RamPortal cards showing an image of a dorm building for our housing portal

Also you’ll notice even those aren’t consistent 😃

When I want to access administrative information for my job, I go to AppNav. AppNav, of course, embeds Banner Admin in an <iframe>.

Ignoring the aforementioned issue, which does still happen. Chrome recently introduced Local Network Access checks. This disallows requests from “remote” addresses to “local” addresses. This is mostly a defense if you’re running local HTTP servers (developers will often do this for development versions of their sites).

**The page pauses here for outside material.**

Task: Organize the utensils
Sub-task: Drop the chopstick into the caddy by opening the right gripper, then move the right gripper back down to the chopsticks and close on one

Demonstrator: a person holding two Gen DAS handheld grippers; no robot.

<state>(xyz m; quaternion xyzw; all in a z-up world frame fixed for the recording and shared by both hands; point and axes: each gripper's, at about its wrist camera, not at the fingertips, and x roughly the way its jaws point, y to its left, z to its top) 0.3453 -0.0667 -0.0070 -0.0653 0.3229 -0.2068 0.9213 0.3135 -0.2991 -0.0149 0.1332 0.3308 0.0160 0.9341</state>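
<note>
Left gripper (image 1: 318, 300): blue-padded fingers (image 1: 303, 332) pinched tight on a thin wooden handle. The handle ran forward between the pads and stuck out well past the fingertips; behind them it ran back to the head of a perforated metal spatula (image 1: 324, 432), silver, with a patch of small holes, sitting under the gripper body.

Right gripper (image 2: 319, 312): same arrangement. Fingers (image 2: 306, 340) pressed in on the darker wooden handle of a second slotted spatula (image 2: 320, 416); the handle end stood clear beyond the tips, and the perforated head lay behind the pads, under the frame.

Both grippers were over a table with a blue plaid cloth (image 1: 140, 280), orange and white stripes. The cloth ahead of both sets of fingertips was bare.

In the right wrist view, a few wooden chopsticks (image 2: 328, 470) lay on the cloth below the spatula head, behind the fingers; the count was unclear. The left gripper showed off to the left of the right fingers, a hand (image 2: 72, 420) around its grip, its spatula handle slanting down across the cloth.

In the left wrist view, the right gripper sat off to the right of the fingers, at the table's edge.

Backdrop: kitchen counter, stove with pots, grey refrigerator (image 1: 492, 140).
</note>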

This is a bit of a weird chain that happens but:

  1. When loading Banner Admin in the <iframe>, it loads the Eullician Ethos ISP (I think) to get a session token
  2. That IDP makes some XHR request to a local address (I believe Banner Admin itself), and fails because of LNA protection
  3. Womp-womp :(

Meaning, now in Chrome you can’t access Banner Admin. Normally Chrome pops up with a dialog, but because it’s in an <iframe> it doesn’t! They eventually realized this issue and set the proper attributes on the <iframe> to allow LNA. Before that though, they told people to disable LNA checks. It feels wrong that your application breaks and your advice to people is to disable a security feature of their browser, but that’s just me.

The funniest part of this is our university actually uses a public address range for nearly every other device on the network. I’m not sure why exactly but we do get addresses that are at least considered public according to RFC 1918. But for some reason, Banner Admin specifically was given a normal private address. If they used their normal addressing on it, we would have no issues :P.

And no, other servers don’t use the private address range from what I can see.

Luckily I can load Banner Admin directly, and after some messing around I can login to it and just access the stuff I need directly. I need to know the form codes I want by heart but not too bad.

Conclusion

RamPortal is still relatively new for the university, we’re going to have issues with it as we configure it how we like. But, this issue has happened since day one and it makes people’s lives harder. On principle, your website should support all major browsers, and forcing people to use a specific browser is a sign that your application needs some work.

It seems that not much care has gone into the user experience of this system.